I also learned I was one of the four runners-up to the Founder’s Prize for Poetry for my submission, On Forgetting To Remember. And that was cool.
Given the above were both sonnets, I am happy to say <insert post title here>.
A good day overall.
The Sands, The Trees, The Gentle Breeze
(Narrator)
Upon a little patch of earth
Beside the Masjid an-Nabi
There blew a warm and gentle breeze
Upon the sands, and date palm trees.
(Tree 1)
It was just yesterday that he
Reclined on me so peacefully.
I long to feel his blessed touch
Againt my trunk; I miss that much.
(Tree 2)
I understand your pain, my friend,
For I remember that day when
He played with his little Hussain
Despite the softly falling rain;
Around and round me did he run
So playfully with Ali’s son,
I hoped they would not leave my side,
But then they did, and how I cried.
(Tree 1)
Oh yes, indeed. I do recall
That day when all that rain did fall.
(The Earth)
I long for his mubarak feet
To walk upon my every street;
I love him and his every trace
In me and in my every space.
(The Wind)
And when he speaks or breathes a word,
It is the sweetest thing you heard;
I carry all his blessed speech
To everyone within my reach.
(Tree 1, whispering)
Quiet! Here he comes again.
(Tree 2, whispering)
SubhanAllah.
(The Earth, whispering)
AlhamdulilLah.
(The Wind, whispering)
Allahu Akbar.
(Narrator)
And so they rustled, shifted, blew
Until the Prophet was with them.
(Tree 1, Tree 2, The Earth, The Wind, all say together)
SallAllahu ‘alaa Muhammad
SallAllahu ‘alayhi wa sallam.
SallAllahu ‘alaa Muhammad
SallAllahu ‘alayhi wa sallam.
SallAllahu ‘alaa Muhammad
SallAllahu ‘alayhi wa sallam.
(End.)
Ajwah
My Lord, send forth Your Prayers and Peace
And Blessings on those hands
That pressed the saplings of release
Into submitting sands,
And like the spring abundant flowed
Beneath his father’s heel,
You’ve blessed these palms that his palms sowed;
This son of Isma’eel
And all of matter he did touch,
And all that he did say,
Proclaim the highest Truth with such
Serenity, I pray:
My Lord, increase the ones who tend,
And buy and sell and touch
The ajwah palms that well extend
The fruit we love so much;
My Lord, increase my host who gives
Me so much from his share
Of barakah that lives and lives
As long as you declare.
I Don’t Care
Do you think it fair to say I may care
When I care enough to say: “I do not care.”

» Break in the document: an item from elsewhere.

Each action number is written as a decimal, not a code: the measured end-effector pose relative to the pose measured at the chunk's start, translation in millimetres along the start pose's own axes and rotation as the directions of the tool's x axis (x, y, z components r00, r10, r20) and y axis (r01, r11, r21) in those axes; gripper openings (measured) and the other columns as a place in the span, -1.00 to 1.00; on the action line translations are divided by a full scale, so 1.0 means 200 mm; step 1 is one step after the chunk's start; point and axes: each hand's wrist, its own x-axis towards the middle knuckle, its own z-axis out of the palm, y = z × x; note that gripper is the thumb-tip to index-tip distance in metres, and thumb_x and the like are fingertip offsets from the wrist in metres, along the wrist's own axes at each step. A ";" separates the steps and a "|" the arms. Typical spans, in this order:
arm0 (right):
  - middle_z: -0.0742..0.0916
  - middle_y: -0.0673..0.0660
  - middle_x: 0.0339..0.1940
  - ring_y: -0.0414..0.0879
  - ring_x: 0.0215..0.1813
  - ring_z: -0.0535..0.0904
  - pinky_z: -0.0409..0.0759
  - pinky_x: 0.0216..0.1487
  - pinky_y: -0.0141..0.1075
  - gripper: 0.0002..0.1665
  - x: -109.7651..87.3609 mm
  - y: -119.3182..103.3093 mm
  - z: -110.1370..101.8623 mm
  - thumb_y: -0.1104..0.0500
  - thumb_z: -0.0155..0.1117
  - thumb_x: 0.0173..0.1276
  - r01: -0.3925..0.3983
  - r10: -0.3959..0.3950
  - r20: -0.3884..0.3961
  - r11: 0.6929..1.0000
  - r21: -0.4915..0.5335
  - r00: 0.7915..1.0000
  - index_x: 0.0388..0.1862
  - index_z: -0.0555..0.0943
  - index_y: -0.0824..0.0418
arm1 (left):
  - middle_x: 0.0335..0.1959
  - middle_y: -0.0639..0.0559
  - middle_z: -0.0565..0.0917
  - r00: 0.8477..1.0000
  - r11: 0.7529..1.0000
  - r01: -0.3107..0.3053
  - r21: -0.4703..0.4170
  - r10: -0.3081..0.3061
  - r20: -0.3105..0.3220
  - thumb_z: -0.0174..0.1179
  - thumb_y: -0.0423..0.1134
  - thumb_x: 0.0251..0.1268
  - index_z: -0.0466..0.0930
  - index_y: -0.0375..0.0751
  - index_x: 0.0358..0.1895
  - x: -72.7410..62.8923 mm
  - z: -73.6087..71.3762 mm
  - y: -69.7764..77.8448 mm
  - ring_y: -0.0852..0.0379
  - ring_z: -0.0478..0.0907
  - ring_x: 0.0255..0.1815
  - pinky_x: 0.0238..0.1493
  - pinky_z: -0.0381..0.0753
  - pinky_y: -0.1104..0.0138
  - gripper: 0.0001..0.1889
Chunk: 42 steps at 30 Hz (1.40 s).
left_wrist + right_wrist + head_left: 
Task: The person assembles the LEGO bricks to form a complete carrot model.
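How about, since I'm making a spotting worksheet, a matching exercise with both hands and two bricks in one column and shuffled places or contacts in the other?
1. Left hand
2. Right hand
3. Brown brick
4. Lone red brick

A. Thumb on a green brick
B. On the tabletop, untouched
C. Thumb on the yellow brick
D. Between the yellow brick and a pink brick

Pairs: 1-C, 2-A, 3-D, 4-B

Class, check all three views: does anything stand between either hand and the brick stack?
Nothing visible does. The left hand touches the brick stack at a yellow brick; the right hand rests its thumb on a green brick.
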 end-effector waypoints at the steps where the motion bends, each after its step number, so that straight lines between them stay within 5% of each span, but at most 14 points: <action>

I think it depends on how I may say it,
With distance in tone or rebellious gait,
An arching of eyebrows, a smile forged in hell,
Or the weight of the world in the sighs I expel.
I hereby do gather the silence you spare
Is loud confirmation that you do not care.
Ode On Short Rib Ragù
Note to Ode Enthusiasts: This is a ten line stanza in iambic pentameter following the scheme ABAB and a Miltonian sestet CDEDCE. Styled after the first stanza of Keats’ Ode On A Grecian Urn, and guaranteed to fall short.

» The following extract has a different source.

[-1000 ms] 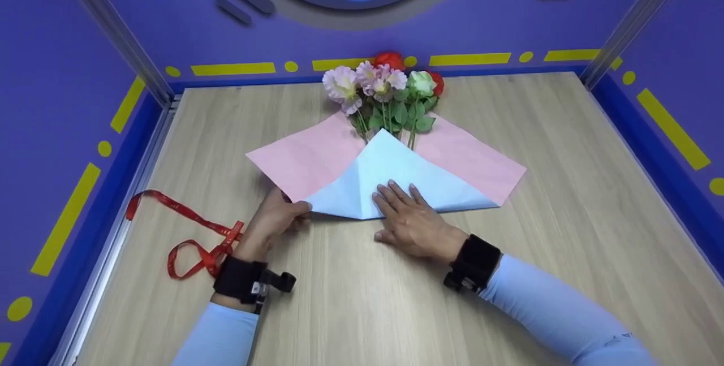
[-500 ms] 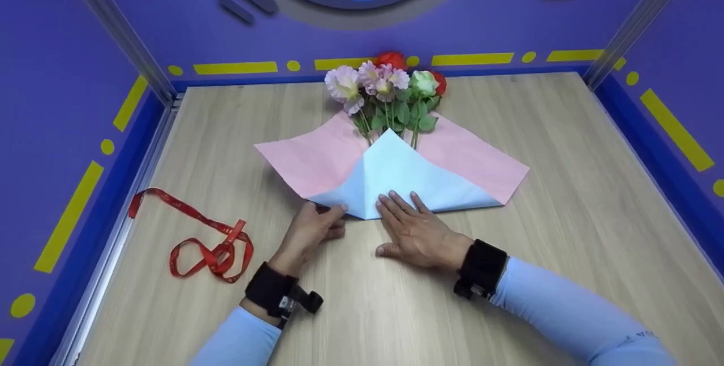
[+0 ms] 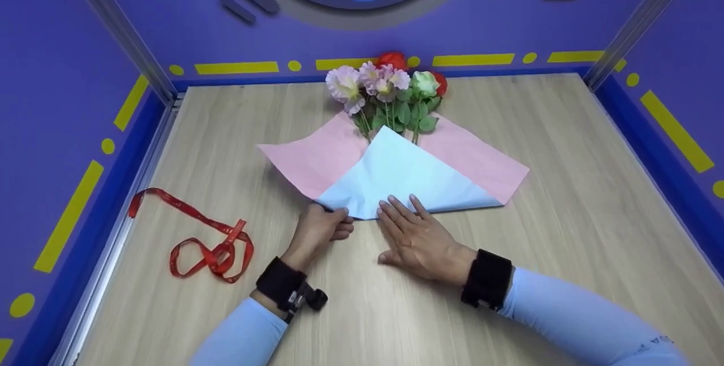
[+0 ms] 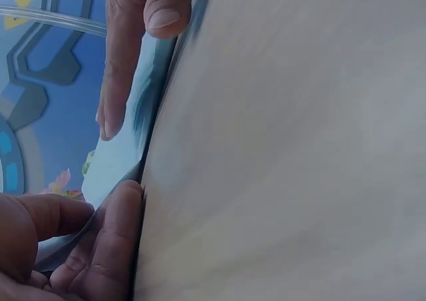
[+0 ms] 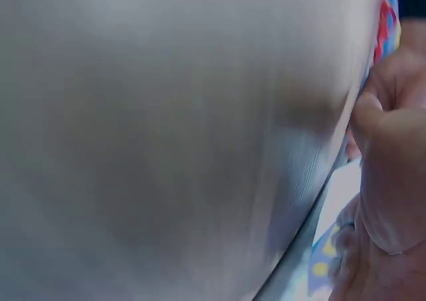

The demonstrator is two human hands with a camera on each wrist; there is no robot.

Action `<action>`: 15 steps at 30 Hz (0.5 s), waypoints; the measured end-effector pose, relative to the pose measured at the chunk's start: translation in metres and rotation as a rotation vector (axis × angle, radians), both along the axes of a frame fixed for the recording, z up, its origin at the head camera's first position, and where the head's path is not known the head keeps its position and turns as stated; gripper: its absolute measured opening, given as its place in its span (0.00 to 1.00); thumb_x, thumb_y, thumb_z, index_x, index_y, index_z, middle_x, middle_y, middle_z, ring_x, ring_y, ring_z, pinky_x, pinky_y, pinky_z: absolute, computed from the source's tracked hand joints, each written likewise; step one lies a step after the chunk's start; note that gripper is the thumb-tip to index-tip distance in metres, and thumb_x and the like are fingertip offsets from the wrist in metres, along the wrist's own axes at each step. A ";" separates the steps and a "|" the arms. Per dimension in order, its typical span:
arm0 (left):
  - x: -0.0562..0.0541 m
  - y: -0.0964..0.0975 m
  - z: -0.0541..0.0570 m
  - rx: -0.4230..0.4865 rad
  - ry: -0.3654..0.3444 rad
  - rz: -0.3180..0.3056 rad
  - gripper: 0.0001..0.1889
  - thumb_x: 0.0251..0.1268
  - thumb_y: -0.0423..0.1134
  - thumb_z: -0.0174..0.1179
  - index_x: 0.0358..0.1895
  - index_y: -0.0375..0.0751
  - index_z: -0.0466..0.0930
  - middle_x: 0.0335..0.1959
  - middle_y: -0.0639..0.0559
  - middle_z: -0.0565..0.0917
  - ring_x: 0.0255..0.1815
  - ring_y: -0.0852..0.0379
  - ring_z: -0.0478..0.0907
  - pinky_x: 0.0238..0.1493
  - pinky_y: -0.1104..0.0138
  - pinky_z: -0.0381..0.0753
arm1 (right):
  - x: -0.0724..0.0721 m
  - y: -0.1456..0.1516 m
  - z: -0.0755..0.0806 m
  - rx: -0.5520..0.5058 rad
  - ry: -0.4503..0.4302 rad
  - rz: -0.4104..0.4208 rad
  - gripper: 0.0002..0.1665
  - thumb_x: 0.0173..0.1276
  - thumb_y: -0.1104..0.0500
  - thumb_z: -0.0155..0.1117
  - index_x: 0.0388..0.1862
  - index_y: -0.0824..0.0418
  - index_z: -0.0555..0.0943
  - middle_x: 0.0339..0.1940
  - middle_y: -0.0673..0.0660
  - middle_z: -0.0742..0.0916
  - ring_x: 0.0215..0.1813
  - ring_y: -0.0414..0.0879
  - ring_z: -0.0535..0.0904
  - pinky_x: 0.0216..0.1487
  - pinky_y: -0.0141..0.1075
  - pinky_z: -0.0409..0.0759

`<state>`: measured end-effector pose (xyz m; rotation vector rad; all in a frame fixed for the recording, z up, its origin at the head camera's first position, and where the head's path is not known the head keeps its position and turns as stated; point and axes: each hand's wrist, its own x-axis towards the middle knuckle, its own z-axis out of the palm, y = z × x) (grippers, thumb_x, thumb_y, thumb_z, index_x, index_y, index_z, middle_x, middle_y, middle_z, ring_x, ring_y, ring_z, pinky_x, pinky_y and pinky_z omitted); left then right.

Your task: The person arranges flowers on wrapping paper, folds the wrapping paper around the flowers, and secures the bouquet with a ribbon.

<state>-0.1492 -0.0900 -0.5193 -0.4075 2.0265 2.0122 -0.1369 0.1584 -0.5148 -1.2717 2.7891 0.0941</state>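
A sheet of wrapping paper (image 3: 396,173), pink inside and light blue outside, lies with its near part folded up to a point over the flower stems. My left hand (image 3: 322,227) pinches the lower left edge of the paper between thumb and fingers, as the left wrist view shows. Beside it my right hand (image 3: 421,239) rests with outstretched fingers on the blue fold near its bottom edge. Flowers (image 3: 384,83) in lilac, white-green and red stick out of the paper's far side, with green leaves below the blooms. Their lower stems are hidden under the fold.
A red ribbon (image 3: 212,253) lies in loops on the wooden table (image 3: 537,298), left of my left forearm. Purple-blue panels (image 3: 486,32) with yellow marks stand around the back and sides. A metal rail (image 3: 130,202) runs along the left edge.
My left hand has moved right along the paper's lower edge, and the left pink corner has drawn inward and lifted. The right hand stays nearly in place on the blue fold.
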 end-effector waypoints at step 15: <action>-0.002 0.012 0.006 -0.140 0.086 -0.098 0.13 0.75 0.37 0.65 0.48 0.27 0.82 0.36 0.37 0.89 0.35 0.51 0.91 0.42 0.63 0.91 | 0.004 -0.003 0.000 0.022 -0.084 -0.044 0.56 0.79 0.24 0.37 0.87 0.65 0.53 0.87 0.64 0.61 0.89 0.58 0.49 0.84 0.64 0.47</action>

Warning: Elizabethan tone ahead
What magic doth transpire 'tween mind and pot That warmly welcometh what once formed cage, But now is seasoned, salted, shredded, brought To tenderness thy hand hath come to gauge. I sense the bay leaf draping sprigs of thyme, Its fragrance courting parsley laying soft Upon a bed of blushing carrots and Rosemary aromatic, wont to waft Toward my sense olfactory till I’m Impassioned forth to rise and kiss thine hand.